Go through the data from its first line and retype each line, stopping once the line containing "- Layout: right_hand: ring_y" has been retyped.

══════

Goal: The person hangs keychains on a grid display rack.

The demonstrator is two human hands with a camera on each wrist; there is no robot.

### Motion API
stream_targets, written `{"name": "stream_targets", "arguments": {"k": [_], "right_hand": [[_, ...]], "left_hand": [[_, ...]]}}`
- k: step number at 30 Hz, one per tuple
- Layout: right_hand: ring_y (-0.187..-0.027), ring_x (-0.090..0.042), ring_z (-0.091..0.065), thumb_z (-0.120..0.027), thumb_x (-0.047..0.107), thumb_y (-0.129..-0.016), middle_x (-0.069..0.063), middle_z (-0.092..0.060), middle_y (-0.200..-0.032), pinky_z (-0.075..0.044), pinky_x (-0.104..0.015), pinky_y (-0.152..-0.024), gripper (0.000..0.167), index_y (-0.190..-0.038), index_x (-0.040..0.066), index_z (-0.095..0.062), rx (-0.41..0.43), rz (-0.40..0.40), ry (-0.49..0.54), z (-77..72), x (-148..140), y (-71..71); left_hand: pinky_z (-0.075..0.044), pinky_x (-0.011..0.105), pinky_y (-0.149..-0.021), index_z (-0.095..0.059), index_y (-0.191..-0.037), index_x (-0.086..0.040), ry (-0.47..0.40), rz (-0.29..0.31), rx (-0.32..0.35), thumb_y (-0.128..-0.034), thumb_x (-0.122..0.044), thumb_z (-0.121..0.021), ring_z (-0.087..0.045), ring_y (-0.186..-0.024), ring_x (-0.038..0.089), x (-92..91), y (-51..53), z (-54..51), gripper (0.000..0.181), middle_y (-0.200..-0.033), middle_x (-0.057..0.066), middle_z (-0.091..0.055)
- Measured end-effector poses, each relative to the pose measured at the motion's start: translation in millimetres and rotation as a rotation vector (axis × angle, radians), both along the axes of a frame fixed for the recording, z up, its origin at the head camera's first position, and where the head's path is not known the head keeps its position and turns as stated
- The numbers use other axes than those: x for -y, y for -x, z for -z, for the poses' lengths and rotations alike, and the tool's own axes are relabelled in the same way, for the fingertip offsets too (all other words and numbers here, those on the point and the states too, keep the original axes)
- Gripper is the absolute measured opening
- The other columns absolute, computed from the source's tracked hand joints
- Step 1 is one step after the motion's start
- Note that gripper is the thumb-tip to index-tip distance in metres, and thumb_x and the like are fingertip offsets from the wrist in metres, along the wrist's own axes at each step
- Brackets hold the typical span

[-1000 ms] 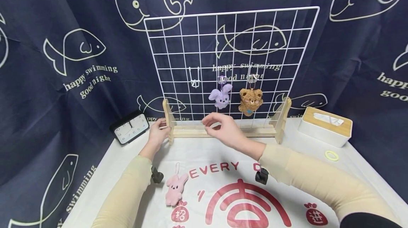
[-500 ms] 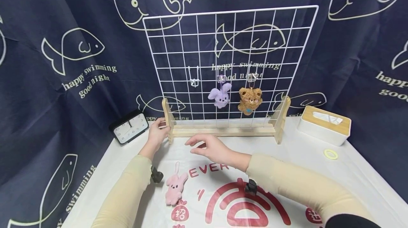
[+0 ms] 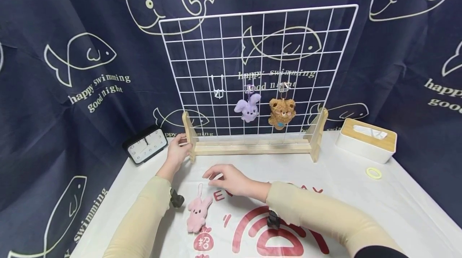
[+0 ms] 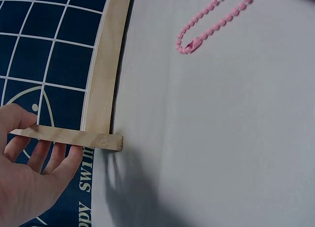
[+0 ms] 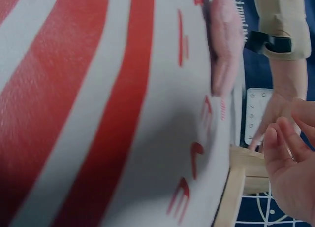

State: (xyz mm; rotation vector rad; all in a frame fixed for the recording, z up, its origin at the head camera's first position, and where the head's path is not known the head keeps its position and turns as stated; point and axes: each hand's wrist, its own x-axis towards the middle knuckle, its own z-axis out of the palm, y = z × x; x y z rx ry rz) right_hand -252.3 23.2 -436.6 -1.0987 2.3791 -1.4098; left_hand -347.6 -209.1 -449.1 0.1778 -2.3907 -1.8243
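A pink plush rabbit keychain (image 3: 197, 212) lies on the table, its beaded chain loop (image 4: 216, 27) stretched out towards the rack. Just beyond the loop, my right hand (image 3: 231, 179) hovers with fingers loosely bent, holding nothing. My left hand (image 4: 29, 168) grips the left wooden leg (image 4: 74, 136) of the white wire grid rack (image 3: 252, 55), thumb on one side and fingers on the other. On the grid hang a purple plush rabbit (image 3: 248, 109) and a brown plush bear (image 3: 282, 113). To their left, a white hook (image 3: 218, 91) carries nothing.
Beside the left hand a black-framed clock (image 3: 146, 143) leans near the backdrop. A tissue box with a wooden lid (image 3: 366, 139) stands at the right, with a pale yellow ring (image 3: 373, 173) in front of it. Dark blue cloth (image 3: 86, 5) hangs behind.
My right hand has moved down and left, away from the front of the grid and towards the pink plush rabbit's loop. The left hand keeps its grip on the rack leg.
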Motion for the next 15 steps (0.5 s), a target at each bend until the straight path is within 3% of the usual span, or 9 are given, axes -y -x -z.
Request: {"name": "stream_targets", "arguments": {"k": [10, 15], "right_hand": [[-0.089, -0.011, -0.066, -0.073, 0.005, -0.093, -0.007, -0.073, -0.101, -0.057, -0.028, -0.085, 0.025, -0.118, 0.001, -0.072, -0.014, 0.01, -0.086, 20.5, 21, 1.3], [-0.081, -0.005, -0.062, -0.076, 0.006, -0.089, -0.005, -0.07, -0.095, -0.054, -0.02, -0.077, 0.026, -0.115, 0.001, -0.072, 0.032, 0.046, -0.12, 24.9, 30, 5.5]], "left_hand": [[-0.058, 0.031, -0.08, -0.054, -0.139, 0.001, -0.008, -0.016, -0.01, -0.0897, 0.005, -0.061, -0.06, -0.121, 0.042, 1.0, -2.3, -0.1, 0.05, -0.133, 0.028, -0.057], [-0.058, 0.026, -0.076, -0.054, -0.138, 0.001, 0.001, -0.008, -0.027, -0.0902, 0.005, -0.061, -0.06, -0.12, 0.042, -0.4, -0.1, -0.5, 0.049, -0.131, 0.028, -0.058]]}}
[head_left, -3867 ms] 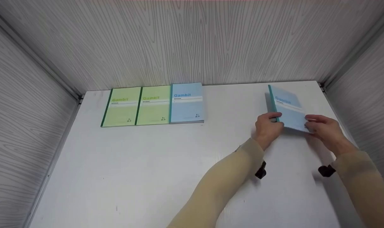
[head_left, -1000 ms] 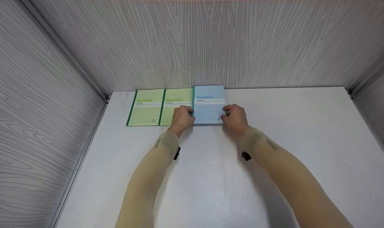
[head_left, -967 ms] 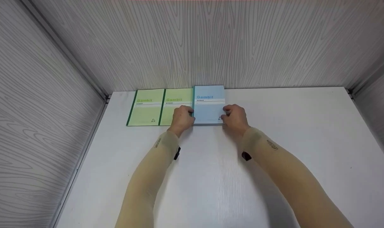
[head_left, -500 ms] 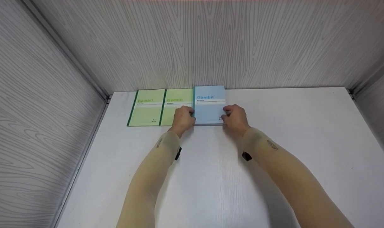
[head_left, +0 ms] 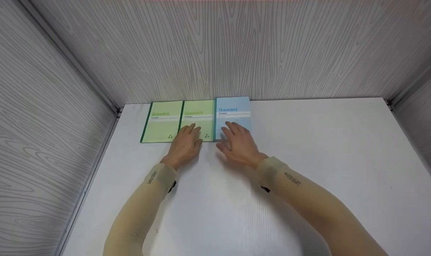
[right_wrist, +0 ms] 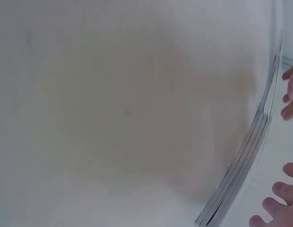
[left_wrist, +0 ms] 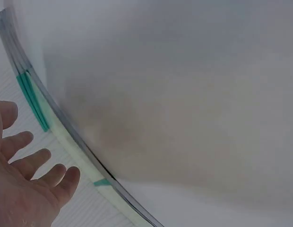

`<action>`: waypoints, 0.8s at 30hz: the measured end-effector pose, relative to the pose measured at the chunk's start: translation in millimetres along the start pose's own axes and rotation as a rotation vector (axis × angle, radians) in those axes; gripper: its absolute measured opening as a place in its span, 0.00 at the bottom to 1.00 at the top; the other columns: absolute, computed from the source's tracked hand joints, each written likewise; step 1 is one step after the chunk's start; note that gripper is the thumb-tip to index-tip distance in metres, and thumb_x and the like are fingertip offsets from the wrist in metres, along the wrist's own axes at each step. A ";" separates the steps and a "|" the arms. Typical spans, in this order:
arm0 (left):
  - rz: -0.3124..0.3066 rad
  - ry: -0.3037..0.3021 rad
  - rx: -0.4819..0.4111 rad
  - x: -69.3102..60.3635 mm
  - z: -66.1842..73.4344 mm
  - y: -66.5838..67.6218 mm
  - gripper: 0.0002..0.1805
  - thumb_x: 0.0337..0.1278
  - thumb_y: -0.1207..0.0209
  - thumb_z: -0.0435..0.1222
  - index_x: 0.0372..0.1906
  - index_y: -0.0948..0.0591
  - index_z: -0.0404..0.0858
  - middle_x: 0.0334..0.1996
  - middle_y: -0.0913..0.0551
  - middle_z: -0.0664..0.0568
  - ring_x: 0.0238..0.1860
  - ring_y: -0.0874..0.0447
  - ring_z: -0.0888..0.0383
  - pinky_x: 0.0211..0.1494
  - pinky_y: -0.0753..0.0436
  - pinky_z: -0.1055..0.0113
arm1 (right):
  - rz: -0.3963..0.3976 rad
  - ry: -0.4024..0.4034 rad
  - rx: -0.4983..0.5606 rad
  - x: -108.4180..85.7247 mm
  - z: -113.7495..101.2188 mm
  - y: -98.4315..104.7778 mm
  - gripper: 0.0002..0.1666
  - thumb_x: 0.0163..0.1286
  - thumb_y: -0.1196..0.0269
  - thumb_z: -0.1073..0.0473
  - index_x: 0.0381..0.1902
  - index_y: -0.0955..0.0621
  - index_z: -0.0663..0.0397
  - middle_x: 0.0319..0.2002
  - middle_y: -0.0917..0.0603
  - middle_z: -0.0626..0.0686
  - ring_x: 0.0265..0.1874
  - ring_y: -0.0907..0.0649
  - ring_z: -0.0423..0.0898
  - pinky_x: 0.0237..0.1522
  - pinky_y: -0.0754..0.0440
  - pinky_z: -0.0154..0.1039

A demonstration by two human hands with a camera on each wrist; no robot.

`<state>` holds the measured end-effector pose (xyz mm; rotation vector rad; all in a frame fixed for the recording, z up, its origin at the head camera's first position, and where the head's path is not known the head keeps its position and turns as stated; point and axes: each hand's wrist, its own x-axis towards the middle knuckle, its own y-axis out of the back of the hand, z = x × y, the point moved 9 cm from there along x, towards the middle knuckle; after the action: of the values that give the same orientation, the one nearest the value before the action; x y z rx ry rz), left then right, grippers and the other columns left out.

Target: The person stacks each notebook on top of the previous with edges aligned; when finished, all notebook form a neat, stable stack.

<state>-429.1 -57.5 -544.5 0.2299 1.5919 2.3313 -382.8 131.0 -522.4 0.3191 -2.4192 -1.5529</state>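
My left hand (head_left: 184, 147) lies over the lower part of the middle green notebook (head_left: 198, 108), its fingers spread and relaxed. My right hand (head_left: 239, 146) is over the lower half of the blue notebook (head_left: 232, 103), fingers spread too, hiding its bottom right corner. Neither holds anything; contact with the covers cannot be told from the head view. Another green notebook (head_left: 161, 124) lies at the left end of the row. In the left wrist view, loose fingers of the left hand (left_wrist: 30, 177) show beside teal spines (left_wrist: 32, 101). Layered edges (right_wrist: 236, 172) in the right wrist view show several notebooks stacked.
The row sits on a white table (head_left: 208, 206) against the wood-grain back panel (head_left: 237, 49). A side panel (head_left: 34, 124) stands at the left, another (head_left: 427, 92) at the right. White tabletop extends right of the blue notebook.
About four seconds ago both hands held a blue notebook at the far right; later they gripped the sides of the blue stack. Now they have let go, drawn back and opened.
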 end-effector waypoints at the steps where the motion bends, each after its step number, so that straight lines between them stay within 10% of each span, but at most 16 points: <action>1: -0.017 -0.013 0.026 -5.6 -5.2 -2.2 0.34 0.91 0.49 0.48 0.89 0.35 0.41 0.92 0.41 0.43 0.94 0.47 0.40 0.95 0.43 0.41 | -0.032 0.041 -0.034 0.8 -11.7 -8.4 0.46 0.88 0.47 0.33 0.88 0.34 0.57 0.91 0.39 0.62 0.92 0.40 0.64 0.91 0.41 0.66; 10: -0.158 -0.046 0.143 -35.0 -11.2 -11.2 0.38 0.91 0.52 0.50 0.92 0.43 0.40 0.94 0.50 0.41 0.95 0.55 0.38 0.96 0.50 0.38 | -0.258 0.154 -0.214 11.1 -51.1 -57.1 0.59 0.86 0.61 0.21 0.92 0.46 0.60 0.94 0.48 0.60 0.95 0.52 0.60 0.95 0.55 0.63; 24: -0.178 -0.096 0.127 -60.0 -9.3 -11.6 0.40 0.90 0.53 0.53 0.92 0.43 0.37 0.94 0.50 0.38 0.95 0.56 0.35 0.97 0.51 0.40 | -0.269 0.224 -0.299 -1.5 -66.1 -64.8 0.57 0.87 0.62 0.22 0.90 0.40 0.62 0.92 0.40 0.60 0.95 0.49 0.58 0.96 0.53 0.58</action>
<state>-373.6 -82.2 -556.2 0.2155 1.6436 2.0582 -356.9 48.3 -555.1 0.7380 -2.0043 -1.8472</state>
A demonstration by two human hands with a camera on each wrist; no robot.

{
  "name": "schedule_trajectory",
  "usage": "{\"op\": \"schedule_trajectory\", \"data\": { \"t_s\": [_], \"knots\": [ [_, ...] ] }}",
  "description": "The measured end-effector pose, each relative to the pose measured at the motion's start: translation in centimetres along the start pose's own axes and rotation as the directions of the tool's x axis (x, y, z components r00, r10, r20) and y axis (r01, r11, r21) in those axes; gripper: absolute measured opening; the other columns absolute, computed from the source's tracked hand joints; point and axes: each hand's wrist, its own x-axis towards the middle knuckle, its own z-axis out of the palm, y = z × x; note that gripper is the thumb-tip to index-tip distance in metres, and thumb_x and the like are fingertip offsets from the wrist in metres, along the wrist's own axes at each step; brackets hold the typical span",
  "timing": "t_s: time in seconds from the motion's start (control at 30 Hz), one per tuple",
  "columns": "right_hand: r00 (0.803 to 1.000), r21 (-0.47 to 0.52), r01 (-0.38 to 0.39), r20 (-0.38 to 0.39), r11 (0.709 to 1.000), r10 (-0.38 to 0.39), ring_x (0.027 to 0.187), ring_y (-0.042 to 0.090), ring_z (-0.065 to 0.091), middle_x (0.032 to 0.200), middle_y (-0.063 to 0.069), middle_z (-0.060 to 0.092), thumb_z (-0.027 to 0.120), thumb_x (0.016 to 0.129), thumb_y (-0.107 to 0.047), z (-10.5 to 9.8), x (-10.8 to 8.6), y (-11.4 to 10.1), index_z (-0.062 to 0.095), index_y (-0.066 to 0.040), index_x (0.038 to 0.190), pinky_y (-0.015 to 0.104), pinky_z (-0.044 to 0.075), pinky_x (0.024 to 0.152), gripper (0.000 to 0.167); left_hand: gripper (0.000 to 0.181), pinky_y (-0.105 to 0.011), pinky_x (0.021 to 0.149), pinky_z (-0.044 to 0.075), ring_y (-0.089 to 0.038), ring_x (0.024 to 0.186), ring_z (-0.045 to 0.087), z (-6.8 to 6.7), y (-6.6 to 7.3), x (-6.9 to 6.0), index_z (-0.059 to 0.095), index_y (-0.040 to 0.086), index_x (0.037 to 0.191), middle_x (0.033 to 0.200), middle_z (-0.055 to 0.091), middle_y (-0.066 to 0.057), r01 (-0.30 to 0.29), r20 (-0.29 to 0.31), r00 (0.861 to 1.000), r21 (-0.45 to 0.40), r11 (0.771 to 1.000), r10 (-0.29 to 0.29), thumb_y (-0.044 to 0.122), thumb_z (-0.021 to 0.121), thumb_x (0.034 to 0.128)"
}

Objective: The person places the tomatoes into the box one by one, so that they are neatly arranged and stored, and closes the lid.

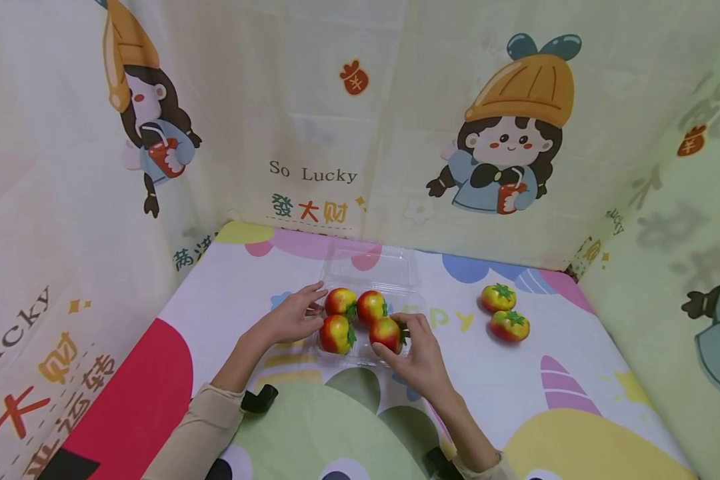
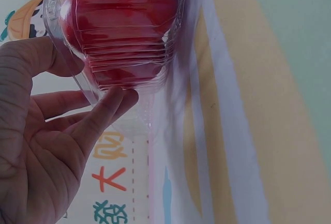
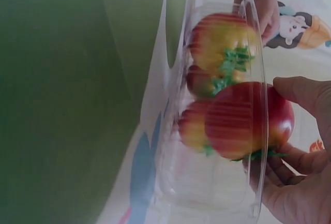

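Note:
A clear plastic clamshell box (image 1: 360,361) stands on the table with its lid (image 1: 369,267) folded back. Inside it, on the left and at the back, sit 3 red-and-yellow toy tomatoes (image 1: 337,334) with green leafy tops. My right hand (image 1: 421,353) grips another tomato (image 1: 385,335) between thumb and fingers; in the right wrist view this tomato (image 3: 248,120) is at the box's rim, partly seen through the clear wall. My left hand (image 1: 292,319) holds the box's left edge, thumb at the rim (image 2: 64,53) and fingers against the outer wall.
Two more tomatoes, a rear one (image 1: 498,298) and a front one (image 1: 509,327), lie close together on the table to the right of the box. A patterned cloth (image 1: 228,333) covers the table. Printed curtains (image 1: 396,133) hang behind it and at both sides.

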Motion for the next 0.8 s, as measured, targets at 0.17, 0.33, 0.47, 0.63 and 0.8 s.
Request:
{"op": "schedule_trajectory", "data": {
  "t_s": [0.17,0.33,0.47,0.63,0.8],
  "knots": [
    [0.999,0.024,-0.04,0.004,0.999,0.04,0.103,0.021,0.063,0.116,0.006,0.059,0.088,0.078,-0.025,0.6,0.0,-0.3,0.063,-0.008,0.123,0.036,0.059,0.087,0.054,0.062,-0.047,0.102,0.054,-0.034,0.121,0.066,-0.1,0.2,-0.1,0.042,-0.007,0.151,0.164,0.029,-0.024,0.003,-0.002,1.0,0.0,1.0,-0.003,0.009,0.056,0.0932],
    [0.998,0.028,-0.057,0.006,0.998,0.057,0.104,0.022,0.063,0.115,0.006,0.059,0.087,0.08,-0.026,0.9,0.0,-0.7,0.062,-0.008,0.123,0.038,0.059,0.087,0.053,0.062,-0.047,0.101,0.054,-0.034,0.12,0.066,-0.1,0.3,-0.1,0.042,-0.009,0.151,0.163,0.03,-0.026,0.0,-0.003,1.0,-0.003,1.0,0.0,0.008,0.056,0.093],
    [0.998,0.038,-0.058,0.008,0.998,0.057,0.103,0.023,0.063,0.114,0.007,0.058,0.087,0.08,-0.024,1.2,0.0,-0.9,0.062,-0.006,0.124,0.037,0.059,0.085,0.054,0.062,-0.047,0.102,0.054,-0.034,0.119,0.066,-0.2,0.4,-0.2,0.042,-0.009,0.151,0.163,0.03,-0.026,-0.002,-0.002,1.0,-0.002,1.0,0.002,0.007,0.055,0.0928],
    [0.997,0.044,-0.076,0.003,0.996,0.076,0.102,0.023,0.062,0.112,0.008,0.058,0.087,0.08,-0.024,1.6,0.1,-1.0,0.061,-0.004,0.122,0.043,0.059,0.084,0.053,0.062,-0.046,0.102,0.053,-0.033,0.119,0.067,-0.2,0.5,-0.2,0.042,-0.008,0.151,0.163,0.03,-0.025,-0.001,-0.001,1.0,0.009,1.0,0.001,0.008,0.055,0.0929],
    [0.993,0.041,-0.115,0.01,0.993,0.114,0.103,0.024,0.061,0.112,0.008,0.058,0.086,0.08,-0.029,1.9,0.2,-1.3,0.06,-0.005,0.122,0.05,0.057,0.087,0.054,0.062,-0.046,0.102,0.053,-0.033,0.119,0.067,-0.2,0.5,-0.2,0.042,-0.008,0.151,0.163,0.03,-0.025,0.0,0.0,1.0,0.008,1.0,0.0,0.009,0.055,0.0929]
  ]
}}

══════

SOLVED PROBLEM →
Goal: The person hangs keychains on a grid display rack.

The demonstrator is two human hands with a camera on each wrist; there is no robot.

### Motion API
stream_targets, written `{"name": "stream_targets", "arguments": {"k": [_], "right_hand": [[_, ...]], "left_hand": [[_, ...]]}}`
- k: step number at 30 Hz, one per tuple
- Layout: right_hand: ring_y (-0.187..-0.027), ring_x (-0.090..0.042), ring_z (-0.091..0.065), thumb_z (-0.120..0.027), thumb_x (-0.047..0.107), thumb_y (-0.129..-0.016), middle_x (-0.069..0.063), middle_z (-0.092..0.060), middle_y (-0.200..-0.032), pinky_z (-0.075..0.044), pinky_x (-0.104..0.015), pinky_y (-0.152..-0.024), gripper (0.000..0.167), index_y (-0.190..-0.038), index_x (-0.040..0.066), index_z (-0.095..0.062), rx (-0.41..0.43), rz (-0.40..0.40), ry (-0.49..0.54), z (-77..72), x (-148..140), y (-71..71); left_hand: pinky_z (-0.075..0.044), pinky_x (-0.011..0.105), pinky_y (-0.149..-0.021), index_z (-0.095..0.059), index_y (-0.191..-0.037), index_x (-0.086..0.040), ry (-0.47..0.40), rz (-0.29..0.31), rx (-0.32..0.35), thumb_y (-0.128..-0.034), thumb_x (-0.122..0.044), thumb_z (-0.121..0.021), ring_z (-0.087..0.045), ring_y (-0.186..-0.024), ring_x (-0.038..0.089), x (-92..91), y (-51..53), z (-54..51), gripper (0.000..0.181), middle_y (-0.200..-0.033), middle_x (-0.057..0.066), middle_z (-0.091..0.055)

The answer has been written out completely.